4 de enero de 2008 (LPAC).— En las estadísticas maquilladas y nada confiables que dio a conocer el gobierno estadounidense, se asoma la realidad de la depresión. Hasta en el Índice de Precios al Consumidor, a pesar de estar tan "ajustado" que es un fraude descarado, reporta una inflación anual del 9%; así como también el Índice de Precios al Productor. Y las cifras sobre empleo de la Oficina de Estadísticas del Empleo (BLS por siglas en inglés), dadas a conocer hoy, reflejan el desplome acelerado de lo que queda de la economía productiva en los Estados Unidos, especialmente su sector vital de máquinas herramientas automotriz. La "economía real" es la que está recibiendo los peores golpes de la crisis bancaria y el crac financiero ahora en marcha; tiene que protegérsele con un "muro contrafuego", empezando con la Ley de Protección a los Bancos y Propietarios de Vivienda, de Lyndon LaRouche.
Según la Oficina de Estadísticas del Empleo, en el año de diciembre del 2006 a diciembre de 2007, se perdieron 445,000 empleos en el sector productor de bienes, acelerándo una pérdida ya de siete años que alcanza ahora los 2,6 millones de empleos productivos (la cifra preliminar para el mes de diciembre del 2007 es de 49,000 puestos de trabajo, la mayor pérdida mensual hasta la fecha).

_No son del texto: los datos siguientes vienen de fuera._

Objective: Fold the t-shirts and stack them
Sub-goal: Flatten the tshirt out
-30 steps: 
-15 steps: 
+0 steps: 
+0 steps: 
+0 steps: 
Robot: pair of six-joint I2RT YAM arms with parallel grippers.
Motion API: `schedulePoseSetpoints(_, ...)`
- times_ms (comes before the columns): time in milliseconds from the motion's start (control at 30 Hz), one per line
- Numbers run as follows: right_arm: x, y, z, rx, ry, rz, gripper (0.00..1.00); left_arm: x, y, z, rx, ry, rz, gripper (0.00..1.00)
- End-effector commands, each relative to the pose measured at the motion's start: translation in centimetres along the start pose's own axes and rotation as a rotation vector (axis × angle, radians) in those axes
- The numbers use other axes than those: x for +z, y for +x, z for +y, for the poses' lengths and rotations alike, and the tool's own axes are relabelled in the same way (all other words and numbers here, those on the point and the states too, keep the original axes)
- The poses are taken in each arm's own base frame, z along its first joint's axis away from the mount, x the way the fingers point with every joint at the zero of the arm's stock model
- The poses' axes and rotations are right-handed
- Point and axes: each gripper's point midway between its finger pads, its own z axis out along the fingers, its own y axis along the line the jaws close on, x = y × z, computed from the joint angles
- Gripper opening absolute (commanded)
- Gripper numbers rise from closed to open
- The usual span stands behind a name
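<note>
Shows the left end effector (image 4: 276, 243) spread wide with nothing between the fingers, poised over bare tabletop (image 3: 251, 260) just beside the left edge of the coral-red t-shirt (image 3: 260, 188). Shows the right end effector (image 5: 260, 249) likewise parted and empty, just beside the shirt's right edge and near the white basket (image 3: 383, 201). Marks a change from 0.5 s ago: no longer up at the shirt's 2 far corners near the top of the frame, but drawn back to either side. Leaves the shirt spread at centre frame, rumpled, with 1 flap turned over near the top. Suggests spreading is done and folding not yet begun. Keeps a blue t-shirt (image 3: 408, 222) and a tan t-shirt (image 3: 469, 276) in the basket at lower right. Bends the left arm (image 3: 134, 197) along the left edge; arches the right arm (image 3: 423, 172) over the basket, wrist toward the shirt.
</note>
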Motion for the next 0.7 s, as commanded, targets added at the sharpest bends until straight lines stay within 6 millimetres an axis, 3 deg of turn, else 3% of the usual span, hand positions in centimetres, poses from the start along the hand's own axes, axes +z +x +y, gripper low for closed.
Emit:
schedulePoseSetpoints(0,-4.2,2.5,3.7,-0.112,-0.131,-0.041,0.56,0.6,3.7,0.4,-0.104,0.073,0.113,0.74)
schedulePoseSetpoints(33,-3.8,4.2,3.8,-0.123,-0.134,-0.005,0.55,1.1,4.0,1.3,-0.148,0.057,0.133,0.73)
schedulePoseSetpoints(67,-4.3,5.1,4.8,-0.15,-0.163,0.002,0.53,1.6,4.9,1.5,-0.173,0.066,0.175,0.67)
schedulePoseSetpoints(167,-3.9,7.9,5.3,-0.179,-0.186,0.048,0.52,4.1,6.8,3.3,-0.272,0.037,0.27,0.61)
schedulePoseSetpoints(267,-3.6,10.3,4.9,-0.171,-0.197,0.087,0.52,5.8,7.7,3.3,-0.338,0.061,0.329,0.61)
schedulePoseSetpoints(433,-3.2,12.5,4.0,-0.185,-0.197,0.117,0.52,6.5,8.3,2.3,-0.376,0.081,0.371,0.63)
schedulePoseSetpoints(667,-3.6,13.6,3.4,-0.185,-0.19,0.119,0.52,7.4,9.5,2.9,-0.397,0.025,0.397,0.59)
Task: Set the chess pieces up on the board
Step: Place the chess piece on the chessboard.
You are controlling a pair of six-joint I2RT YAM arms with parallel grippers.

Además se perdieron 212,000 empleos en las manufacturas (31,000 en el mes de diciembre del 2007), lo que significa que durante el período Cheney-Bush, se han perdido 3,3 millones de empleos en las manufacturas de EUA, el 20% del total que tenían los Estados Unidos cuando ese par tomó posesión.
Y en el sector manufacturero, el 2007 vió la desaparición de 75,000 empleos en la industria automotriz, sector que tiene lo que queda principalmente de la capacidad de máquinas herramienta que todavía hacen de los Estados Unidos una economía avanzada con capacidad para una industria moderna. En los siete años de Cheney y Bush se han perdido unos 350,000 puestos de trabajo en el sector automotríz y máquinas herramienta y el 2007 fue el peor año. Éste es el fatal desplome de la capacidad de máquinas herramienta que hace tres años le dijo Lyndon LaRouche al Congreso cómo parar, cuando propuso lo que se convirtiera en la Ley de Recuperación Económica. Pero intervino el sinarquista fascista Felix Rohatyn y le robó el alma al liderato del Partido Demócrata, incluyendo demócratas de estados a los que la la crisis de la industria automotriz estaba vapuleando.
En el 2007, según la Oficina de Estadísticas del Empleo, el número de estadounidenses desempleados aumentó en 900,000 para llegar a 7,7 millones, y el número de personas que solo pudieron trabajar medio tiempo, aumentó en una cifra adicional de 456,000 hasta los 4.7 millones. Agréguesele a esto los trabajadores desilusionados que se salieron de la fuerza laboral en el año y el desempleo real se remonta a los 13 millones, cerca del 10% de la fuerza laboral no agrícola. La fracción del total de la población estadounidense empleada, cayó en 0,7% en el año, a 62,7%, cerca del 3% por arriba de los niveles de principios de los 1980.